**EXERCISE DETAILS**
With the pictures removed, please write out every line below exactly as given.

**MATERIAL PROVIDED**
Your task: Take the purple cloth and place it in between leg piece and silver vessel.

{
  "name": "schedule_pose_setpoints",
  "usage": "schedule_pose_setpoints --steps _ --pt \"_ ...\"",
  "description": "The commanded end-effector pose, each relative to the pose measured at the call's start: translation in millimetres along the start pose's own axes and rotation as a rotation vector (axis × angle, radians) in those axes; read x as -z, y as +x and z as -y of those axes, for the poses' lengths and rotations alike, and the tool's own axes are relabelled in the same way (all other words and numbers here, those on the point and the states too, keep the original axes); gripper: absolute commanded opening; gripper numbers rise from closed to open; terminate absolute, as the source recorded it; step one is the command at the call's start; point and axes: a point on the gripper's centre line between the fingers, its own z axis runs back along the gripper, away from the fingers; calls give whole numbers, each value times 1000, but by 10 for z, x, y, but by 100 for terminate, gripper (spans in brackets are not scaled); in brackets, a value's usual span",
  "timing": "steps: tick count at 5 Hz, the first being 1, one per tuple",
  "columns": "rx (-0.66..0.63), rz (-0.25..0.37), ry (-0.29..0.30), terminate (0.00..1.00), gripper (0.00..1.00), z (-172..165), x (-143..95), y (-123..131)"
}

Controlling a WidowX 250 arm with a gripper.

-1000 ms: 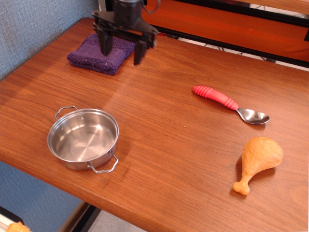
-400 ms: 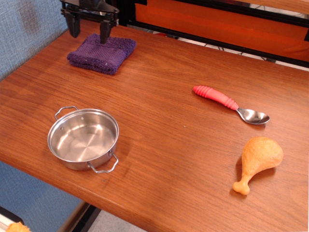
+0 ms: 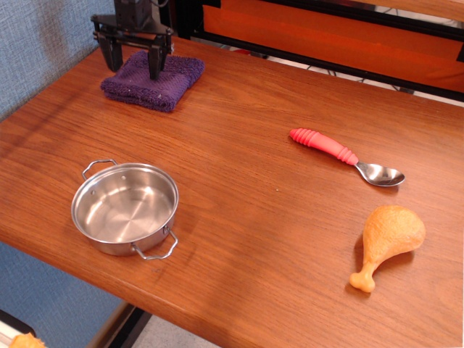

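Observation:
The purple cloth point(image 3: 161, 82) lies folded at the far left of the wooden table point(image 3: 246, 188). My gripper point(image 3: 135, 67) is open, its two black fingers pointing down over the cloth's left part, close to or touching its surface. The silver vessel point(image 3: 125, 208) stands empty near the front left edge. The orange-tan leg piece point(image 3: 387, 239) lies at the front right, bone tip toward the front.
A metal spoon with a red handle point(image 3: 346, 156) lies right of centre, behind the leg piece. A blue wall runs along the left side. An orange panel with black rails stands behind the table.
My gripper moved left from over the cloth's right edge to over its left part, then came down closer to the cloth. Nothing else has moved.

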Motion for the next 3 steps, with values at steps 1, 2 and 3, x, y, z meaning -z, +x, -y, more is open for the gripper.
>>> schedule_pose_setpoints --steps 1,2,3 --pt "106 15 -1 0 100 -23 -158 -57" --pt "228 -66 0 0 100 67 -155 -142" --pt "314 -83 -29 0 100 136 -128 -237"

**TASK ANSWER**
Your task: Take the purple cloth and place it in between leg piece and silver vessel.

{
  "name": "schedule_pose_setpoints",
  "usage": "schedule_pose_setpoints --steps _ --pt \"_ ...\"",
  "description": "The commanded end-effector pose, each relative to the pose measured at the call's start: translation in millimetres along the start pose's own axes and rotation as a rotation vector (axis × angle, radians) in those axes; read x as -z, y as +x and z as -y of those axes, for the poses' lengths and rotations alike, and the tool's own axes are relabelled in the same way (all other words and numbers here, those on the point and the states too, keep the original axes); gripper: absolute commanded opening; gripper numbers rise from closed to open; terminate absolute, as the source recorded it; step one is the command at the call's start; point and axes: a point on the gripper's centre line between the fingers, its own z axis runs back along the gripper, away from the fingers; calls give whole numbers, each value times 1000, but by 10 for z, x, y, but by 100 for terminate, gripper (spans in brackets are not scaled); in brackets, a value's usual span",
  "timing": "steps: tick count at 5 Hz, the first being 1, one per tuple",
  "columns": "rx (-0.66..0.63), rz (-0.25..0.37), ry (-0.29..0.30), terminate (0.00..1.00), gripper (0.00..1.00), z (-172..165), x (-143..95), y (-123..131)"
}

Controlling a WidowX 250 arm with a gripper.

-1000 ms: 
-400 ms: 
+0 ms: 

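Observation:
The purple cloth point(image 3: 161, 82) lies folded at the far left of the wooden table point(image 3: 246, 188). My gripper point(image 3: 135, 67) is open, its two black fingers pointing down over the cloth's left part, close to or touching its surface. The silver vessel point(image 3: 125, 208) stands empty near the front left edge. The orange-tan leg piece point(image 3: 387, 239) lies at the front right, bone tip toward the front.
A metal spoon with a red handle point(image 3: 346, 156) lies right of centre, behind the leg piece. A blue wall runs along the left side. An orange panel with black rails stands behind the table.
My gripper moved left from over the cloth's right edge to over its left part, then came down closer to the cloth. Nothing else has moved.
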
Motion for the next 3 steps, with values at steps 1, 2 and 3, x, y, z meaning -z, +x, -y, more is open for the gripper.
>>> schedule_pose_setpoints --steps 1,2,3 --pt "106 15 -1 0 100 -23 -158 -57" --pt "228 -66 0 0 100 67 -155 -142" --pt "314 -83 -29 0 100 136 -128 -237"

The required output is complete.